Work to complete: Which lines of the records below contain the word "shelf"? Copy each of them out.

= = = =

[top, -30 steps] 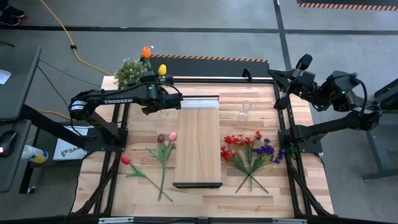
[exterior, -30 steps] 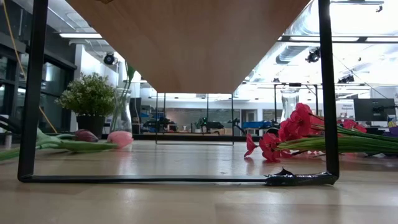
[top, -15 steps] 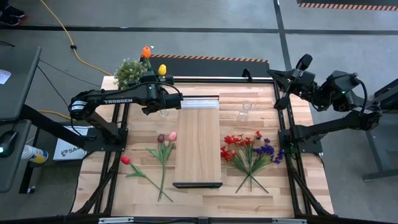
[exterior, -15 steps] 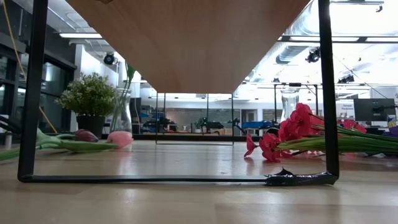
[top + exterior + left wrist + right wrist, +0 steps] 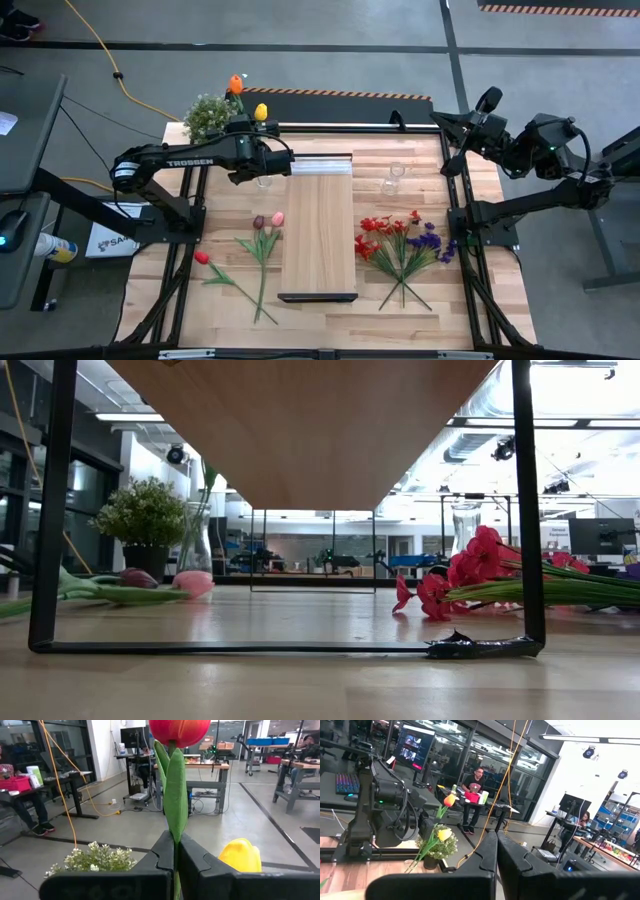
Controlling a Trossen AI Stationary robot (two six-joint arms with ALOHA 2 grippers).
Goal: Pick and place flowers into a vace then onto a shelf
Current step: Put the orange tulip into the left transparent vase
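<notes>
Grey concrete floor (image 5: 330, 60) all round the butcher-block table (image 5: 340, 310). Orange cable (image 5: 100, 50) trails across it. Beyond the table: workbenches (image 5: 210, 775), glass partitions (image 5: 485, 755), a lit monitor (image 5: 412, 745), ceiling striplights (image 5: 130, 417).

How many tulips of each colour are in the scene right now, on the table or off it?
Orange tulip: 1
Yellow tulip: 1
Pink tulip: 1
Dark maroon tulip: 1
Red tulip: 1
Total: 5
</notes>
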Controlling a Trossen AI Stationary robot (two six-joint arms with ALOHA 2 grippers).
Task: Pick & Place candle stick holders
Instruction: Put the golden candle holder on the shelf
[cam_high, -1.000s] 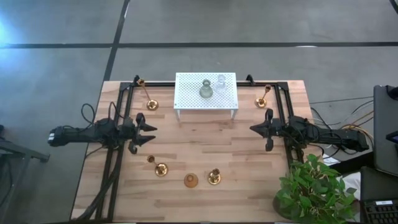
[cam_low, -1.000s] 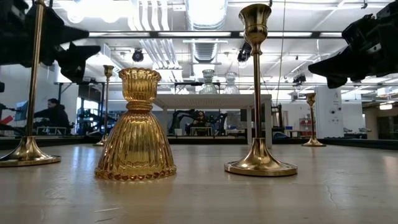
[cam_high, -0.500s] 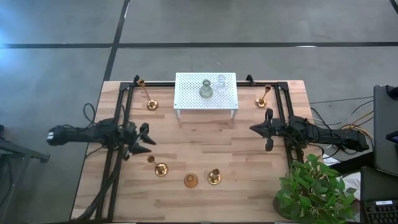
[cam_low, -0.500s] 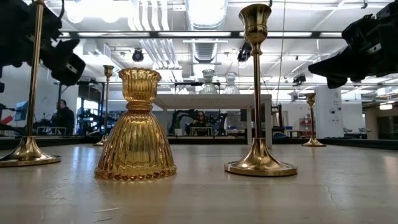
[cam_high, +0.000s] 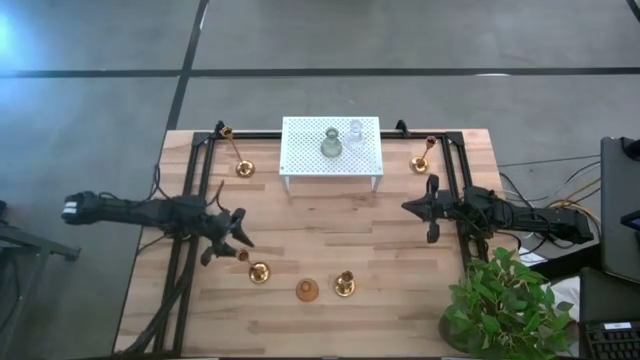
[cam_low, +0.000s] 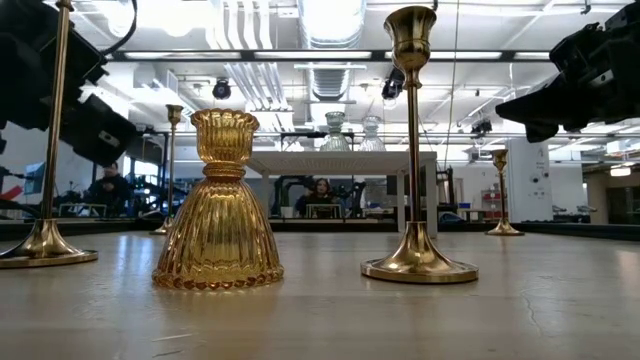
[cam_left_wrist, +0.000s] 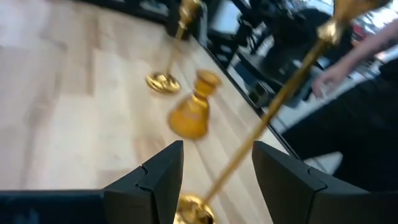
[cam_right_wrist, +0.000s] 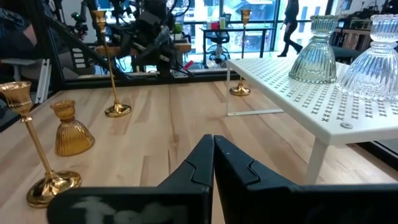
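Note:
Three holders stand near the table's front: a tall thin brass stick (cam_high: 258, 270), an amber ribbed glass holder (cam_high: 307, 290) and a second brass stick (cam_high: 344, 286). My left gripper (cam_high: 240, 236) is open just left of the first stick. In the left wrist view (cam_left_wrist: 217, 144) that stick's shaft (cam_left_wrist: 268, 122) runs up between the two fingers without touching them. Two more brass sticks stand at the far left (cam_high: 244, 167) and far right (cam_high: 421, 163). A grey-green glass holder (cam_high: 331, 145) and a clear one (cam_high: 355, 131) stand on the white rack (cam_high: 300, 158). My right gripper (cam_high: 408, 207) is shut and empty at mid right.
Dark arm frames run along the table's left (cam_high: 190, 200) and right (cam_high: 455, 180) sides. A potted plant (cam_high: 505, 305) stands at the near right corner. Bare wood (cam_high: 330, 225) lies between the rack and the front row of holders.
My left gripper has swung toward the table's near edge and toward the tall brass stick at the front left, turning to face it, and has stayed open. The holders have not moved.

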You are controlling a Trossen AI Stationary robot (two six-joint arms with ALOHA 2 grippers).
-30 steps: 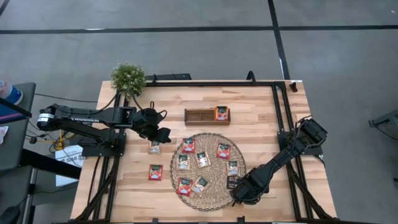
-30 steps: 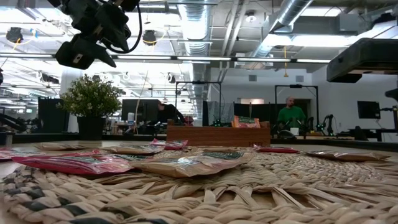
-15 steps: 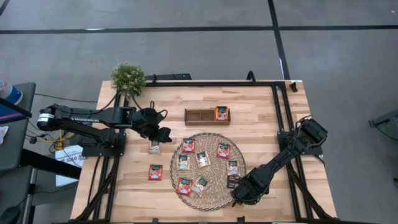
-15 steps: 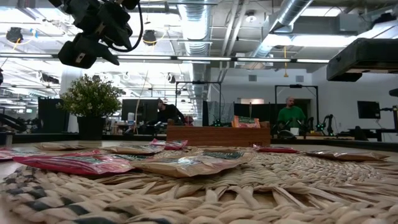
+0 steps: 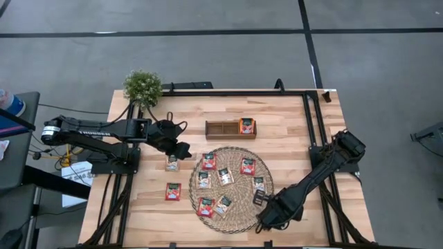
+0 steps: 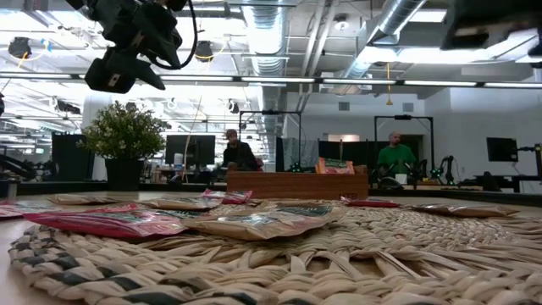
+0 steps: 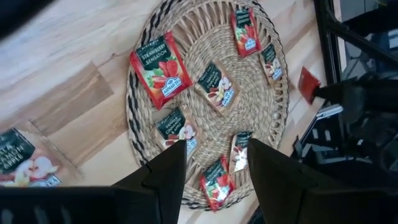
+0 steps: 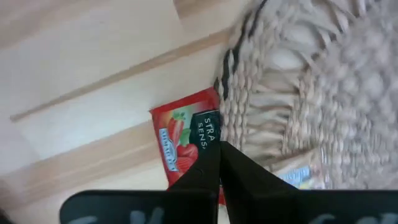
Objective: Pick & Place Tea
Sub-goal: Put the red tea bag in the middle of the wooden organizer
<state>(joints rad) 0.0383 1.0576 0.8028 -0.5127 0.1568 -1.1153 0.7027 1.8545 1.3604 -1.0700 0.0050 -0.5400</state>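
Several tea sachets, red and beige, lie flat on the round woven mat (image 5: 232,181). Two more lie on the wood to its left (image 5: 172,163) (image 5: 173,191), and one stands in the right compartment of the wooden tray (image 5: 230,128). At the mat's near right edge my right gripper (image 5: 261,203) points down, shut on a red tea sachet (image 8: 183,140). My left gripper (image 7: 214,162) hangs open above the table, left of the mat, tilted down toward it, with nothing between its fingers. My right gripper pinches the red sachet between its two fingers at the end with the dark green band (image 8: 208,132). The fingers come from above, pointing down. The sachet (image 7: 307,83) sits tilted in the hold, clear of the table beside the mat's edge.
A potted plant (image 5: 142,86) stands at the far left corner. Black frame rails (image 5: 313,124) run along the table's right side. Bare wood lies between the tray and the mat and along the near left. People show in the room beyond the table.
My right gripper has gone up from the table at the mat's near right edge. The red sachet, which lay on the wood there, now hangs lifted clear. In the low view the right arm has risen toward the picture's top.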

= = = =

Output below:
Goal: Pick and place flowers into a vace then onto a shelf
Instruction: Put the golden candle holder on the shelf

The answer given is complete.